> [EXERCISE GOAL]:
Would you please write out only the lines running from the top of the listing through the one holding "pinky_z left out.", exactly, with both ends kept and pictures left out?

> [SUPPLIED MATERIAL]:
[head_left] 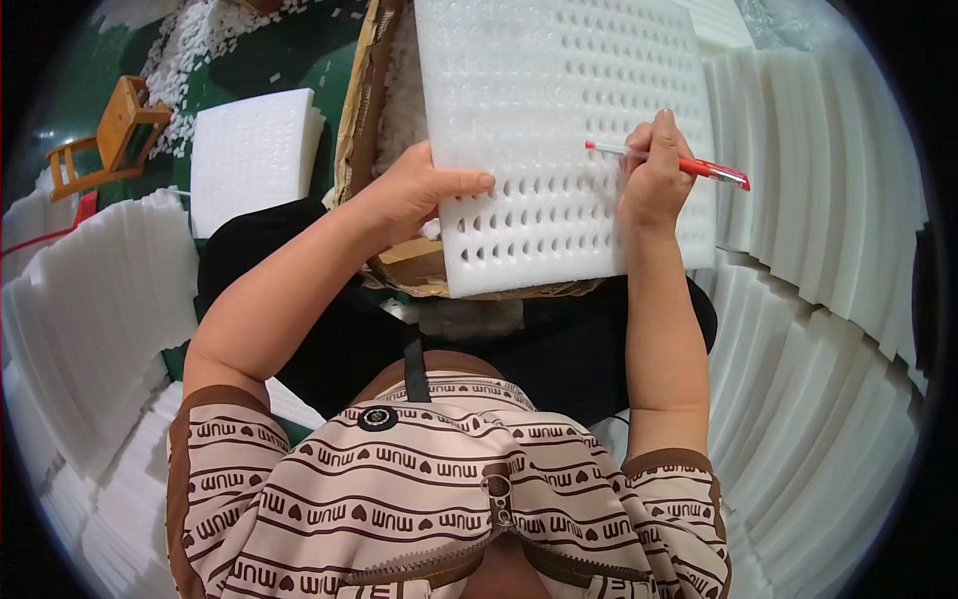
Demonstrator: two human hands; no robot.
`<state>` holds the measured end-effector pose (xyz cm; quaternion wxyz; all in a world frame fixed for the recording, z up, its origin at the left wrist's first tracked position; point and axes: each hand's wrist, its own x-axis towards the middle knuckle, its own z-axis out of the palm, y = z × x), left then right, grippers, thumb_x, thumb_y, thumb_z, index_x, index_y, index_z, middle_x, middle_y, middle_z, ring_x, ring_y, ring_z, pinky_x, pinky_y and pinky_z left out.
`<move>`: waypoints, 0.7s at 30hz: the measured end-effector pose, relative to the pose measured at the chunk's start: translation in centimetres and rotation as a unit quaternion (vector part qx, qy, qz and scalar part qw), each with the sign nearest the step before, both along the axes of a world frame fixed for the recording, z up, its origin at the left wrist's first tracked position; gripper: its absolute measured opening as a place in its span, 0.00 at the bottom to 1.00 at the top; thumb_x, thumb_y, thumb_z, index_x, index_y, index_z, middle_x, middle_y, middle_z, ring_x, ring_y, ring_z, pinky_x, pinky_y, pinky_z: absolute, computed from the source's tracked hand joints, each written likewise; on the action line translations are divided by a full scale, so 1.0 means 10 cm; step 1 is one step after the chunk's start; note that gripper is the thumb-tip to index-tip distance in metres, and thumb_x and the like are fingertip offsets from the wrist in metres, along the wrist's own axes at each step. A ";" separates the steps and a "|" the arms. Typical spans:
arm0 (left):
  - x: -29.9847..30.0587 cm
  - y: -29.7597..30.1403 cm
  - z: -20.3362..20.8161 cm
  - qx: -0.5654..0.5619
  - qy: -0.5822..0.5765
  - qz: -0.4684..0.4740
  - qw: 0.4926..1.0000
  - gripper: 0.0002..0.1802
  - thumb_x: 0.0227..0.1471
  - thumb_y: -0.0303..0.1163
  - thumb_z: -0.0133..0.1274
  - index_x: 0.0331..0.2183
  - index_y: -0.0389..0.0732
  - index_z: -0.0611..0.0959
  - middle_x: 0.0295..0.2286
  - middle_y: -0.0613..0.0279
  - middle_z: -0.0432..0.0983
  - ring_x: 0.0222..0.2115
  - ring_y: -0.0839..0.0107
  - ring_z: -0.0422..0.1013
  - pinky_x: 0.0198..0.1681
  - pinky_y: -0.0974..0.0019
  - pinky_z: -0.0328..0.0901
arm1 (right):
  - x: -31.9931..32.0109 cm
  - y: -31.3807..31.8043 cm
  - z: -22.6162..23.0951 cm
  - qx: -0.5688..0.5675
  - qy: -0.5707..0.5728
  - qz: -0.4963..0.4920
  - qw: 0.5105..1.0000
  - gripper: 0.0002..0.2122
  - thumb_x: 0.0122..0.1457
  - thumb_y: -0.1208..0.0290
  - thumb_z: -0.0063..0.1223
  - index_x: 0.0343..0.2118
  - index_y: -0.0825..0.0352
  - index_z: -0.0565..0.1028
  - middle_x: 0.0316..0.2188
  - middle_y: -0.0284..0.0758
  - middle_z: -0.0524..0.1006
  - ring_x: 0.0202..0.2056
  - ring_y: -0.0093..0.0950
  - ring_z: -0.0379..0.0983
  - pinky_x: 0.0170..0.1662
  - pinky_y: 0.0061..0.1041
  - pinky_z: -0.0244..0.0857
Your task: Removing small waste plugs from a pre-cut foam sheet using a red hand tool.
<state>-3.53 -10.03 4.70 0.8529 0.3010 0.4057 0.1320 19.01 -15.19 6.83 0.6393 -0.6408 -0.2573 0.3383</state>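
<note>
A white foam sheet [509, 110] with rows of small cut-outs lies tilted over a cardboard box [356, 115]. Cut-outs stand open in the near rows and far right part; elsewhere they look filled. My left hand [414, 192] grips the sheet's left edge, thumb on top, fingers hidden beneath or behind it. Closed around a red pen with a clear barrel [714, 172], my right hand [656, 180] is over the right part of the sheet. The pen lies crosswise in the fingers. Whether that hand touches the foam, I cannot tell.
Tall stacks of white foam sheets [798, 170] rise at the right, more foam stacks [100, 309] at the left. A small foam pile [249, 150] sits on the green floor near a wooden stool [120, 125]. Small white foam bits [195, 45] are scattered behind it.
</note>
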 end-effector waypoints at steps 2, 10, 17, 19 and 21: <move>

> [COMPLETED EXERCISE]:
[head_left] 
Demonstrator: two human hands; no robot.
`<state>` holds the measured end-effector pose (xyz cm; quaternion wxyz; all in a world frame fixed for the recording, z up, its origin at the left wrist's first tracked position; point and axes: each hand's wrist, its own x-axis towards the middle knuckle, its own z-axis out of the palm, y = z × x), left then right, grippers, thumb_x, thumb_y, thumb_z, index_x, index_y, index_z, middle_x, middle_y, middle_z, ring_x, ring_y, ring_z, pinky_x, pinky_y and pinky_z left out.

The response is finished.